■ What you need to do ■
Scan the lines below for the string "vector" and report how many lines contain it, giving only the number.

■ Provided information ■
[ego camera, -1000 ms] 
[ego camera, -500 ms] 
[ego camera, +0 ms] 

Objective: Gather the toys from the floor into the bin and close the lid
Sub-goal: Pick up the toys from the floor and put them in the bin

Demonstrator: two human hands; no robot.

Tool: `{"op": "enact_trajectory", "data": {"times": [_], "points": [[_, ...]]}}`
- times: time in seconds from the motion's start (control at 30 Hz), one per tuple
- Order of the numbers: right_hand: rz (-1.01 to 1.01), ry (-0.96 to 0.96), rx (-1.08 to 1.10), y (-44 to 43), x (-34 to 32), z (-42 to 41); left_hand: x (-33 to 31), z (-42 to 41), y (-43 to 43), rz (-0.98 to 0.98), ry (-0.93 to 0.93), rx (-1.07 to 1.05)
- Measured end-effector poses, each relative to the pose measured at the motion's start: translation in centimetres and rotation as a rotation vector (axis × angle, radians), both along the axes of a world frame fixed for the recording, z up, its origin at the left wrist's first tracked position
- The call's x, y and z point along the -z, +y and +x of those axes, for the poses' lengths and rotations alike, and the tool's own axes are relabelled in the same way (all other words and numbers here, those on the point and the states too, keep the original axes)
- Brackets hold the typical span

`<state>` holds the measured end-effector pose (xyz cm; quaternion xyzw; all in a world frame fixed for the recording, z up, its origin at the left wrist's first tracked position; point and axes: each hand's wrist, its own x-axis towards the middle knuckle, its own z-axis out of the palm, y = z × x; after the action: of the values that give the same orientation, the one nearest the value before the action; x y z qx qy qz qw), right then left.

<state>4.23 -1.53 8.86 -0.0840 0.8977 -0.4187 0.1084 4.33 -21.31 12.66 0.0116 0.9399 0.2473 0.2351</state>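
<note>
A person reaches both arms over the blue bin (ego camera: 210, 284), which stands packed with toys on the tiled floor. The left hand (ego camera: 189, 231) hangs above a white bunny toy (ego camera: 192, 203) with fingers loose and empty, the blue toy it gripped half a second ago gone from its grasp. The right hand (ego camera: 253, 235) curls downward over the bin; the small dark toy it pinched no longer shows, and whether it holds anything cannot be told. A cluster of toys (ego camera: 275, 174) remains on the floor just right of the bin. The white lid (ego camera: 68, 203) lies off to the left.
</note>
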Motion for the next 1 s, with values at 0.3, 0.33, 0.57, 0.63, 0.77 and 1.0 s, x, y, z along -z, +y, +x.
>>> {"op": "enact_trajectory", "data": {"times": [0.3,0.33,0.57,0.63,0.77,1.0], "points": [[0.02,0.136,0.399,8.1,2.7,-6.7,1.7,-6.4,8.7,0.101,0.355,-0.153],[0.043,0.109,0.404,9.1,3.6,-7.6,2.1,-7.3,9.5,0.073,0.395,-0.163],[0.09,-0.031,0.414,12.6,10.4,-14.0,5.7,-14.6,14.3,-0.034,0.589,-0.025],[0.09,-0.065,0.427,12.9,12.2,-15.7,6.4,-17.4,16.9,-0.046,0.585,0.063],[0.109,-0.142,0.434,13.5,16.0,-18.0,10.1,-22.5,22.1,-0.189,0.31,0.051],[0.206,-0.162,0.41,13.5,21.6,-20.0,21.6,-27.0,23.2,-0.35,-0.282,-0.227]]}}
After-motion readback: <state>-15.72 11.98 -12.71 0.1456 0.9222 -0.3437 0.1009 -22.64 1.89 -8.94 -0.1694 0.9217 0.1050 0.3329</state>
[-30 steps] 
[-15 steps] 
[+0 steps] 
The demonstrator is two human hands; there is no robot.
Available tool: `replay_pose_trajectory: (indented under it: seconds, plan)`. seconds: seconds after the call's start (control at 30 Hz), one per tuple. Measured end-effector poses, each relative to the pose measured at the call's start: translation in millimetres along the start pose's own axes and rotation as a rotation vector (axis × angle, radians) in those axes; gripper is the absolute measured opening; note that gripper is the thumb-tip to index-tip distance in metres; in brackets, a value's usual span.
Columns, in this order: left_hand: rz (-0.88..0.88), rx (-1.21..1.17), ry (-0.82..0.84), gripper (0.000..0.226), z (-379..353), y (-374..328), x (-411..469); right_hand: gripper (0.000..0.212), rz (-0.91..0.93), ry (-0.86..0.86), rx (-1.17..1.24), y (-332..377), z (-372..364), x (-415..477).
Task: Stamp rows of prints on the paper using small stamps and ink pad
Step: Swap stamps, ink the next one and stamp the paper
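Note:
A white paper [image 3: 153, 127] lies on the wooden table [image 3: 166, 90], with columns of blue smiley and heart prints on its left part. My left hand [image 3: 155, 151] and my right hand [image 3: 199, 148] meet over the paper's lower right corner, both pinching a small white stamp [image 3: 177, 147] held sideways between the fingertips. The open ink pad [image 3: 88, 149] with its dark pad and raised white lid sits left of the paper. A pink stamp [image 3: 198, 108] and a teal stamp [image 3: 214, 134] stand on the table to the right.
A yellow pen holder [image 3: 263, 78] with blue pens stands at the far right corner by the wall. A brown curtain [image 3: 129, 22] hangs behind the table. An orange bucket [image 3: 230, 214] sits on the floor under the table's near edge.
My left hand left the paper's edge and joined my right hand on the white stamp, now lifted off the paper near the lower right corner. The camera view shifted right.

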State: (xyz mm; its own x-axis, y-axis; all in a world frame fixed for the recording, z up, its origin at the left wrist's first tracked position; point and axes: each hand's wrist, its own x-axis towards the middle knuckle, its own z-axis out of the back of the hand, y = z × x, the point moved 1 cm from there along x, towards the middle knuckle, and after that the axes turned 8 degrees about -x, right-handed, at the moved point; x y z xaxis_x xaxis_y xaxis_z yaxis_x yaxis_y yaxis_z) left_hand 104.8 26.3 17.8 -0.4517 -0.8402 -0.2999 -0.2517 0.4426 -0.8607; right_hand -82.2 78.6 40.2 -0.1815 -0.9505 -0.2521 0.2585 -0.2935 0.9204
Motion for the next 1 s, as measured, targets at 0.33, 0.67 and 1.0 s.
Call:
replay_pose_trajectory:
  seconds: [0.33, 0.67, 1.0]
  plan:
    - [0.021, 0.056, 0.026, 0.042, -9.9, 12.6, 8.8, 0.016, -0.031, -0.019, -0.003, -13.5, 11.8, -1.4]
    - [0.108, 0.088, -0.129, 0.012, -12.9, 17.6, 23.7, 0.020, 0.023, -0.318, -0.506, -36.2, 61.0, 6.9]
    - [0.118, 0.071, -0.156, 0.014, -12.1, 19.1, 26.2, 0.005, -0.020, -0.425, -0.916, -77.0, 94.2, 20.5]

■ Written response ■
2